So, lovely tumblr followers, I have awesome news! I made it into the illustration program at Art Center College of Design!! Yay!
However this has spurred an incredible amount of anxiety, as you might imagine. The reason being, that I’ll be moving out of my family’s house in a period of less than six months.
Both of my preferred schools are in pasadena, and seeing as both locations are more than 40 miles away from my current home ( where I live with my mother and sister) and the fact that I will most likely be spending more than 12 hours every day at school or working on school work, it just wouldn’t make any sense to live more than 10 miles away from school.
In other words, my life is going to drastically change. And that’s got me scared out of my pantalones.
These are all exciting changes as well, though and I’m stoked that I have the opportunity to pursue my creative goals and career. But it’s a lot to think about.

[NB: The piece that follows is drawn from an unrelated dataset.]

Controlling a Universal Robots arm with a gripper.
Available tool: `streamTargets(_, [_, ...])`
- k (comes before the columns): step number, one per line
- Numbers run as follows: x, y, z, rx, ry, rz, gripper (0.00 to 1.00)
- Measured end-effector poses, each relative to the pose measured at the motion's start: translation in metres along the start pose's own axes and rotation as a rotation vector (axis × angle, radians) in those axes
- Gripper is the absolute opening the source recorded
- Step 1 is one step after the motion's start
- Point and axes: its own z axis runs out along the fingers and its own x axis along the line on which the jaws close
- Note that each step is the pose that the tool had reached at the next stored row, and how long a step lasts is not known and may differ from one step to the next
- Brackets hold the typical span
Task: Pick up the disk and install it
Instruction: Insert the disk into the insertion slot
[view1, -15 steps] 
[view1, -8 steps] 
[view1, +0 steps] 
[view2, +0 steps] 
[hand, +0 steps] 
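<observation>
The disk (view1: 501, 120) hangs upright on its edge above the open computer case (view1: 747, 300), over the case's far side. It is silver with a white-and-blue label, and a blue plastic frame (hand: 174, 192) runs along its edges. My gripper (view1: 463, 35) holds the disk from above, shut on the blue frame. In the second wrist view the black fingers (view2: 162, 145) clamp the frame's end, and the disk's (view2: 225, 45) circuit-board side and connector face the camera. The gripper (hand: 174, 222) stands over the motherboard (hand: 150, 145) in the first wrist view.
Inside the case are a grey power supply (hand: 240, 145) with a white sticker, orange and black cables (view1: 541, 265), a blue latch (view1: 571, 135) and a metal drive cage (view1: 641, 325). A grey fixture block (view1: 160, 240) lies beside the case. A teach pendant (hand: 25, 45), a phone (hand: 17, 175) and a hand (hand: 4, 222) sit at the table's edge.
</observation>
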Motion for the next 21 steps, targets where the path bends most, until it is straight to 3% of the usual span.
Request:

Like, do I move in with room mates so I don’t have to live by myself? Or do I get a studio apartment so I don’t have to worry about bad room mates and having to tidy up my room when I’m totally exhausted. Should I live some where where I can bring one of my dogs? Or maybe I should get a cat? Or maybe I’ll be gone too much from the house to have a pet?
There’s finding new doctors and therapists and psychiatrists to make sure that I stay mentally healthy. Getting the furniture that I’ll need and the pots, pans, etc.
Thanks to my boyfriend, what happens to our relationship is no longer really a concern (seriously bless his patient heart, sitting in my car with me while I bawled my eyes out.) We’ve kind of come to an agreement that we both need to pursue our artistic goals and worry about our relationship later. In other words, super simplify; see each other when we can, and when life settles down, re-evaluate and decide if we’ll settle down as well.
Overall, though, I think I’m going to miss home. I like that I’ll be independent and all that. But I’ll miss mu pretty blue walls, and my dogs, and the wood floors and living close to the ocean. I don’t feel like I’m ready yet, or even that I’ll feel ready in six months. But I guess that no one does, right?
These days I feel a lot like hitting the pause button. Between my Grandmother’s dementia, my dental care woes and moving in less than a year its just way too much to think about. But luckily I have people around me who are supportive and who listen. That’s my saving grace right now for sure.
I will keep you guys updated as things continue. I might be putting together an indiegogo campaign soon, so keep your eyes peeled.